Dearborn Heights Is Building Its First New Fire Station in Decades
The Wayne County suburb's aging stations lack modern safety features linked to soaring firefighter cancer rates, and a 2021 flood disaster exposed how stretched the department had become.
Dearborn Heights, Mich., is moving to build a new fire station, a long-overdue upgrade for a city of 63,000 whose fire department has operated out of stations built during the mid-century suburban boom, facilities that predate modern safety standards by decades.
The project, posted to Michigan's intergovernmental bid portal this week, puts Dearborn Heights among a wave of inner-ring Detroit suburbs tackling fire infrastructure that has been deferred for a generation. The city has not disclosed a budget or site location; those details are expected to come through the procurement process.
The stakes are more than cosmetic. Nationally, 43% of fire stations are more than 40 years old, according to a National Fire Protection Association assessment, and many lack features that are now considered standard: diesel exhaust capture systems, decontamination rooms, and separated living quarters that keep contaminated gear away from where firefighters sleep and eat. That separation matters because cancer has become the leading cause of firefighter line-of-duty deaths, accounting for roughly 66% of career fatalities from 2002 to 2019, according to the International Association of Fire Fighters.
Firefighter cancer: share of career LODDs, 2002–2019
Source: NationGraph.
For Dearborn Heights, the urgency was sharpened by the June 2021 flooding disaster, which the state declared a disaster and which overwhelmed local emergency services. The floods exposed how thin the city's capacity had become after years of fiscal constraint. Dearborn Heights spent much of the 2010s under state financial review, squeezed by an aging housing stock and a modest commercial tax base, a stark contrast to neighboring Dearborn, home to Ford Motor Company's headquarters, which opened a new consolidated fire headquarters in recent years.

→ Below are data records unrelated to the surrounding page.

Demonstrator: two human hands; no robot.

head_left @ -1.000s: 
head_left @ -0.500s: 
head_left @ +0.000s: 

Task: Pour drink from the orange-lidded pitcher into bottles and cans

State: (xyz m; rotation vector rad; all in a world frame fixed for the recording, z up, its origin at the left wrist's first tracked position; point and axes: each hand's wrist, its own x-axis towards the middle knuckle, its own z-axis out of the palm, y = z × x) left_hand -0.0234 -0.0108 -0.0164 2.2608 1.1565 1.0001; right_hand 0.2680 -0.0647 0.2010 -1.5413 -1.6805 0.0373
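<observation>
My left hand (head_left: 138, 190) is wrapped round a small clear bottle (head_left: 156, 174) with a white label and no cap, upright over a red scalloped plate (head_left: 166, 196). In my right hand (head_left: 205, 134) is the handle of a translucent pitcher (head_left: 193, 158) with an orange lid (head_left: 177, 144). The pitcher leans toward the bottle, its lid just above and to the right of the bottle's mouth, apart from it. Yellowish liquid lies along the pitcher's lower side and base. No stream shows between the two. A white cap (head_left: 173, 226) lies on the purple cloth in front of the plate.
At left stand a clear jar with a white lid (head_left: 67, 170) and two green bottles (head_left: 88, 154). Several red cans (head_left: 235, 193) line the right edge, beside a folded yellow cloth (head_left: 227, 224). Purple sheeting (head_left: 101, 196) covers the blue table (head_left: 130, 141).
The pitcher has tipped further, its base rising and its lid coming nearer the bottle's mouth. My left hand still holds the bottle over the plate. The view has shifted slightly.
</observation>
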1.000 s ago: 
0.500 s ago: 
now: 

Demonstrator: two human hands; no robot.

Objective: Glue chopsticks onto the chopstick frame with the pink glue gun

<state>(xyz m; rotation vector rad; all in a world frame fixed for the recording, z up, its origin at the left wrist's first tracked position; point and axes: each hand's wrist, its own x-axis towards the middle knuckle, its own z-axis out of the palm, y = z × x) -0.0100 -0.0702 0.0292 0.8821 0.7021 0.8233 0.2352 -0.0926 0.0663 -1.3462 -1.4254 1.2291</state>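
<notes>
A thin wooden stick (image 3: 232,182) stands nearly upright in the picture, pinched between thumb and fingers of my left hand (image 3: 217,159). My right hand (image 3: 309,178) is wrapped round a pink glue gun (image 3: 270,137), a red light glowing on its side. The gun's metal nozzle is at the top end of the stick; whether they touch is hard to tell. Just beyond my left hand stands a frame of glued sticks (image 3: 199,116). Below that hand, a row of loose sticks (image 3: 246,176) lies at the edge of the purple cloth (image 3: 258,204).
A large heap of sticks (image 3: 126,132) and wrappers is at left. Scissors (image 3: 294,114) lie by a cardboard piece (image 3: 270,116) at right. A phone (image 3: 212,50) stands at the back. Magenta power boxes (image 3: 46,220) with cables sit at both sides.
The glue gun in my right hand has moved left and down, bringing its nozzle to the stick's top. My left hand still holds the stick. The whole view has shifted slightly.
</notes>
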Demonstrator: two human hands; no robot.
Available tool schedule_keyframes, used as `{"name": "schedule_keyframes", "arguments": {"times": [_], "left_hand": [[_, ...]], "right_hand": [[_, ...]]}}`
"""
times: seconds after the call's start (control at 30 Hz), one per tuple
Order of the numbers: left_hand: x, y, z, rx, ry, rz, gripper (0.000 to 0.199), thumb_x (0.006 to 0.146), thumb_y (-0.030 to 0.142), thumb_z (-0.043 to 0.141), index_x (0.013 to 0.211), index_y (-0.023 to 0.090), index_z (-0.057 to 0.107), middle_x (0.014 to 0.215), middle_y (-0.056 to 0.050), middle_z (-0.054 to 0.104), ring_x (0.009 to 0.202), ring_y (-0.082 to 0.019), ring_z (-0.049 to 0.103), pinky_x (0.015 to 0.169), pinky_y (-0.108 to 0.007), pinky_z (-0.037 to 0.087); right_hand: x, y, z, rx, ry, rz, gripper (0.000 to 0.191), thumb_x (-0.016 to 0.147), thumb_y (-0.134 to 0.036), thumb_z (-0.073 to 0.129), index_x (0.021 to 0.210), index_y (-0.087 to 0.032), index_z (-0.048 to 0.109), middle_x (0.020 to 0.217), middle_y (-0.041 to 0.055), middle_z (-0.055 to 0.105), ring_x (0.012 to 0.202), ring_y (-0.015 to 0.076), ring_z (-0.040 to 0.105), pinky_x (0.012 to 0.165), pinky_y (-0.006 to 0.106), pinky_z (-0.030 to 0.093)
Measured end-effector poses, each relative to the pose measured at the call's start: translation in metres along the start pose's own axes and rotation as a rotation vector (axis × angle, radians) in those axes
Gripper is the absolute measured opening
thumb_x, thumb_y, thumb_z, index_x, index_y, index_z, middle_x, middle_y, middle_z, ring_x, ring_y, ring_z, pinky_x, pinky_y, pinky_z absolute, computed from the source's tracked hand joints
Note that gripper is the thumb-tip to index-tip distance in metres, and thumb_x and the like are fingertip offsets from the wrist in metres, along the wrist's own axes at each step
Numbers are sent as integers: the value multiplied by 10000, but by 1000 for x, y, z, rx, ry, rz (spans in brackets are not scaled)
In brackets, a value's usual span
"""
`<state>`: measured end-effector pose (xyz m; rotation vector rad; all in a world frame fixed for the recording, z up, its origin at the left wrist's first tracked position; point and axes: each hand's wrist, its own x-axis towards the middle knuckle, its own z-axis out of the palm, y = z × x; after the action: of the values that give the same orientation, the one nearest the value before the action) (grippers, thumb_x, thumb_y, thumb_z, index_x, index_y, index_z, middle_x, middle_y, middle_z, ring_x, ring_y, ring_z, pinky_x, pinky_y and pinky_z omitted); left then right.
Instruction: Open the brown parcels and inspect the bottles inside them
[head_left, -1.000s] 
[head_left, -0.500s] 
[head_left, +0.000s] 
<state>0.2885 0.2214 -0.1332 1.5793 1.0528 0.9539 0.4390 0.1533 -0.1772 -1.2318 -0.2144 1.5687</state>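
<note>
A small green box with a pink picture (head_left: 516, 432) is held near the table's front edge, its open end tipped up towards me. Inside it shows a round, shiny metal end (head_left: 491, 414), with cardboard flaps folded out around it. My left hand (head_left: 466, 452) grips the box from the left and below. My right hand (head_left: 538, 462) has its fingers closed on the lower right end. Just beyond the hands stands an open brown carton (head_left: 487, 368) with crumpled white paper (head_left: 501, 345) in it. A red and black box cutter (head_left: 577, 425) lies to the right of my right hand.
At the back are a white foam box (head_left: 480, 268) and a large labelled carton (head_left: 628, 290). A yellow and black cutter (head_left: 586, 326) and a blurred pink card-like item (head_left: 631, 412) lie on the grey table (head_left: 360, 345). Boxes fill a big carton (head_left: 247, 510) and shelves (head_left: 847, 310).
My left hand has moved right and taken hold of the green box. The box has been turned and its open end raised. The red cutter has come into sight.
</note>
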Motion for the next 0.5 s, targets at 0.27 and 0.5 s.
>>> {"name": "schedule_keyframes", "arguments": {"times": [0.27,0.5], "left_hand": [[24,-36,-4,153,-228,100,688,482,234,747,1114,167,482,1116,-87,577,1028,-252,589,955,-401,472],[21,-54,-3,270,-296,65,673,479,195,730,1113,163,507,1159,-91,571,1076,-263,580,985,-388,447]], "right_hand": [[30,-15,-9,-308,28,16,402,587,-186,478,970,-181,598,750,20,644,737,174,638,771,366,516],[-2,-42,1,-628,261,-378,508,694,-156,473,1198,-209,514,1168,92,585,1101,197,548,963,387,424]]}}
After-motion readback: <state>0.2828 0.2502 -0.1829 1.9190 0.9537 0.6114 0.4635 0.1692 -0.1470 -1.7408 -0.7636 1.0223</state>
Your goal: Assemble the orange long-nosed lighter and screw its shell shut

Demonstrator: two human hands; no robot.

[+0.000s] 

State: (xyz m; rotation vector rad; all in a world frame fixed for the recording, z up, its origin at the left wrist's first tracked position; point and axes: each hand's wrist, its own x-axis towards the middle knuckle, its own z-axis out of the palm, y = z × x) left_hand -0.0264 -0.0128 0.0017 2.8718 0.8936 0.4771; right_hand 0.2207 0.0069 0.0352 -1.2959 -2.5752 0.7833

Many Michigan municipalities channeled federal American Rescue Plan Act dollars into exactly this kind of public-safety infrastructure before federal spending deadlines closed out. Whether Dearborn Heights is using ARPA funds, bonding, or a combination has not been disclosed.
For residents, a new station is both a practical upgrade and a signal. Dearborn Heights, which has one of the largest Arab American populations in the country and a diverse working-class base, has long felt overshadowed by its higher-profile neighbors. Mayor Bill Bazzi, the city's first Arab American mayor, has made visible investment in city services a priority since taking office in 2021. Similar projects are underway or recently completed in Livonia, Westland, and Taylor, part of the same regional reckoning over deferred public-safety infrastructure. Port Arthur, Texas faced comparable stakes when it finally moved to replace a fire station after years of delay.
The city will select a contractor through the competitive bid process, after which a construction timeline should become clearer.